The other important thing is the site is in Spanish and English, so that it is available to Latinos more comfortable speaking Spanish.
When doing our research, we noticed there was a significant amount of resources that focused on girls but not enough resources that spoke directly to blacks and Latinos.
Our surveys told us that a top answer as to why someone pursued a career in technology was due to a parent’s influence, but that parents and guardians of black and Latino children in particular were least likely to know how to help their child pursue a tech career.
BI: Does Facebook University develop talent among minorities with the intention of recruiting them to Facebook?
MW: Yes. The program is open to everyone, but we make it clear that we want to attract these groups because too often we were going up against hundreds of years of inequity. And too often if you have been in that outsider group you assume that Silicon Valley doesn’t include me and doesn’t want me.
So that’s why we’re very direct in having Facebook University (FBU) be a special internship at our Menlo Park headquarters that says very clearly to underrepresented groups that we have a gap that we want them to fill.
This started three summers ago.
Our regular internship is open to rising college juniors and older students, but we saw that for underrepresented races and for women that you have to get to them earlier because of disparities and imbalances. Both groups have significantly higher dropout rates from computer science courses after freshman year than white males do. So we created this internship for rising sophomores with the hope of keeping them in the game.

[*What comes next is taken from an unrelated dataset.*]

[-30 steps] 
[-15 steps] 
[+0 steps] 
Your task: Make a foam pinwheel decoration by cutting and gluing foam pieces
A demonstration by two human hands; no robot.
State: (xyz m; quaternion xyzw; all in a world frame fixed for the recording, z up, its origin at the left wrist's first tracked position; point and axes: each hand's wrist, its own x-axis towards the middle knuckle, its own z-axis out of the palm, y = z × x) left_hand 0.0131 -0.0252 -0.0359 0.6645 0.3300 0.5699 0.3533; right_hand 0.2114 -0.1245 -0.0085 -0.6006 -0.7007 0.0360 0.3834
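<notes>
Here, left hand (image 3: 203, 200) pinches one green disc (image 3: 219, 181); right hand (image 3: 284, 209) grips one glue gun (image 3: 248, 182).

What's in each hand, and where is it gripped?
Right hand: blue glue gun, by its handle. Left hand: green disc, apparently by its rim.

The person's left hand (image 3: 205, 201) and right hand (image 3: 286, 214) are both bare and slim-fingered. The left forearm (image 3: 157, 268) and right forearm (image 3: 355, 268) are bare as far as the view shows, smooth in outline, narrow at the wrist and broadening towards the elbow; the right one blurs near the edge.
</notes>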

To be accepted to FBU, you have to have an interest in computer science, have good grades, and know a popular programming language. This past summer, we more than quadrupled the number of FBU internships from our pilot program, and we also introduced FBU for business, to go beyond engineering.
We stay in touch with students after the program, and many have come back for full internships. In an ideal world all of them would come work for us after graduation. FBU is going to be a huge investment for us.
BI: In June, Facebook piloted a new hiring program similar to the NFL’s “Rooney Rule,” in which at least one member of an underrepresented group is considered in every hiring decision for an open position. Did that move forward?
MW: We’re still working with it, and we’re rolling it out to different teams all the time.
It’s been very well received, and there are strong lead indicators of its effectiveness. Essentially, what something we call a diversity-based approach does is build a muscle in people. It builds the habit of looking longer, looking harder.
In a country like ours, where speed is prioritised, it would be easier to move faster. But by looking for people who may be harder to find, we are creating a different way of operating, which can make a difference. This affects even the teams not in the pilot program, because they now see this habit forming all around them and are starting to think differently. We are changing the way people operate.
BI: Biggest accomplishment so far at Facebook?
MW: My greatest accomplishment at Facebook is moving us beyond the limitations that discomfort or fear cause. We’ve really been able to double down on our promise of openness by creating an environment where we can speak more openly about topics that those in the majority in particular often consider sensitive, such as race or ethnicity. Now we experience more honest, unguarded, but respectful discussion of what it is like to be the minority in a space and how we can address the issues that arise in that context. So we are moving ahead in a more productive and authentic way.